Final Exam Flashcards
Describe Feminist Paradigm
- Patriarchal… men dominate women
- “gendered” experiences
- What parts played by structural and behavioural determinants shape women and men’s subjective experience of health and illness
- Intersectionality and mixed methods
- Ann Oakley
Describe Symbolic Interactionist Paradigm
- socially constructed product of interactions
-“interpersonal meanings” - How do individuals socially construct meanings of health and illness?
- micro, participant observation, Erving Goffman
Describe conflict paradigm
- capitalist social system of inequity, competing interest groups, power struggles
-“professional constructs” - medical dominance
Explain structural functionalist paradigm
- Harmonious social system with interconnected parts
- “social roles”
- How does the threat of illness pose on stability of social system
- SICK ROLE Talcott Parsons
What are the rights and duties of a sick person?
Rights
1. not their fault
2. temporarily exempt from normal social behaviours
Duties
1. Try to get well ASAP
2. Expected to seek competent help and comply with recommended medical treatment
Describe sociology of the body
- society and social relations shape and are shaped by human bodies
- “embodied cultural facts”
- How have medical discourses of body shaped understandings of body and bodily conduct
- “medical gaze”
- Michel Foucault
Describe life course perspective
- Society dynamic intersection of individual biographies and historical events
-“unfolding across time” - how are current and future health status shaped by past experiences and timing
-LIFE COURSE - Glenn Elder Jr
Why do health, illness, disease change over time?

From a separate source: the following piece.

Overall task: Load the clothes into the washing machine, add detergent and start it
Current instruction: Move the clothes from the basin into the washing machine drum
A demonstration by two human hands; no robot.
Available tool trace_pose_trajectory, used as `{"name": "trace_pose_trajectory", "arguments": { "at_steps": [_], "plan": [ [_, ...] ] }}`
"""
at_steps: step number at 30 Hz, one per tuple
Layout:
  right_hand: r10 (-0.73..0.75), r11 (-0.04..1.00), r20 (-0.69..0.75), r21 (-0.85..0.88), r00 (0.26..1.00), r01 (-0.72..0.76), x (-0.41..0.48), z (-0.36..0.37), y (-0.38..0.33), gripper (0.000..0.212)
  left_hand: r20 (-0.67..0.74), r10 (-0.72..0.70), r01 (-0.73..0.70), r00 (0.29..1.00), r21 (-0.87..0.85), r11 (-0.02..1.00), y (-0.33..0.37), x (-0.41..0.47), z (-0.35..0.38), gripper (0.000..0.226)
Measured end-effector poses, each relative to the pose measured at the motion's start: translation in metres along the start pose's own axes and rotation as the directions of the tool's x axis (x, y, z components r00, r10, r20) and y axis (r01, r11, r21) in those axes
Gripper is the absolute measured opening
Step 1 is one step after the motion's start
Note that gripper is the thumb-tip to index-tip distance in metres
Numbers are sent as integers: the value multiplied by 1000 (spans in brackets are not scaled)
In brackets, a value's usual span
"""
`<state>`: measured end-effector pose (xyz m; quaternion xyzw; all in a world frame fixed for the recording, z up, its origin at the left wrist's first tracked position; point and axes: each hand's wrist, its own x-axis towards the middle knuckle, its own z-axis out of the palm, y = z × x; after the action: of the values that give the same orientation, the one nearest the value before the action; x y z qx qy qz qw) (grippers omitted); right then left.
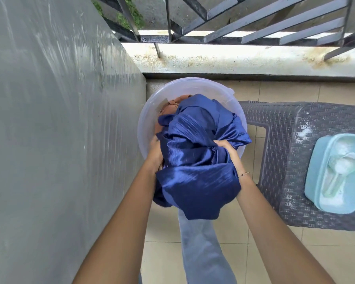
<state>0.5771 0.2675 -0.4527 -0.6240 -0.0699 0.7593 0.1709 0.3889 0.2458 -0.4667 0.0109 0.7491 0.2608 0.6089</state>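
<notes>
A shiny blue garment [195,152] is bunched over a translucent white bucket [152,111] on the tiled floor. Part of it hangs over the bucket's near rim. A brown cloth [170,107] lies beneath it at the back of the bucket. My left hand [155,152] grips the bundle from its left side, fingers partly buried in the fabric. My right hand [230,150] clutches the blue garment from the right. On the right, a pale blue tub of white detergent powder [336,177] with a scoop [342,162] in it rests on a dark stool. No washing machine is recognisable.
A large grey surface [59,119] fills the left side, right beside the bucket. The dark woven plastic stool [291,144] stands to the right. A stained ledge [234,58] and black metal railing [254,27] close the far side. My jeans-clad leg [201,253] is below.
</notes>
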Motion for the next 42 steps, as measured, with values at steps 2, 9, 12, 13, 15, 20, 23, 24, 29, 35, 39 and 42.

- physical changes in disease
-change in what’s important (mental health) - Advances in technology
- moral frameworks imposed, new ideas
Describe levels of prevention
- Primordial (everyone, reduce risk, health promotion)

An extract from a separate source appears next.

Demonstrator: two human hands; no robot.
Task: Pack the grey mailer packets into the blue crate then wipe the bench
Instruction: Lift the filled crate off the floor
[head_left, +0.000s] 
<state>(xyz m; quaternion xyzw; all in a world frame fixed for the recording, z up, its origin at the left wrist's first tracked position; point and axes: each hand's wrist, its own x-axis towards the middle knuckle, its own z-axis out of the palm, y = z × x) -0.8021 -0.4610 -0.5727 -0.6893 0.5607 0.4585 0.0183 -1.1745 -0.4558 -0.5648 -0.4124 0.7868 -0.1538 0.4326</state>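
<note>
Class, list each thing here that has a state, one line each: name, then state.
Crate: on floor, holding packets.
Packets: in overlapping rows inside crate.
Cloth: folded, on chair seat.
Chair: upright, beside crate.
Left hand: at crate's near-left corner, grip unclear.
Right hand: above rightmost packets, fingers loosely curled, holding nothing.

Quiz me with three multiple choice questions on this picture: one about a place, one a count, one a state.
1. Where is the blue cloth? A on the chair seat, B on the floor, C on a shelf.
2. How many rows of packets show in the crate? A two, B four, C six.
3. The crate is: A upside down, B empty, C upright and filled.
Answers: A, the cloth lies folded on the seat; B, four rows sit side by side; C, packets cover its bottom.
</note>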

- Primary (susceptible, reduce incidence, remove cause, immunization)
- Secondary (asymptomatic, reduce prevalence, screening, early diagnosis)
- Tertiary (symptomatic, reduce complications, treatment)
How many people have HIV
38.4 million
What is cumulative incidence?
Proportion of people who become diseased specific time period
New cases / people at risk at beginning
What are some types of host factors?
- Behaviours
- Acquired
- Transitory
What does pandemic mean?
Many epidemics that spread outside local region and effecting people in various/all parts of world
What is incidence rate?
Measure of rate of development of a disease in a population
(# new cases)/(person time)
What is an epidemic?
Outbreak of a disease in localized group of people
1. vectors
2. carriers
3. sudden intro of new pathogen
More cases than expected
Describe triad of distribution and triad of causation
Triad of distribution - person, place, time (descriptive)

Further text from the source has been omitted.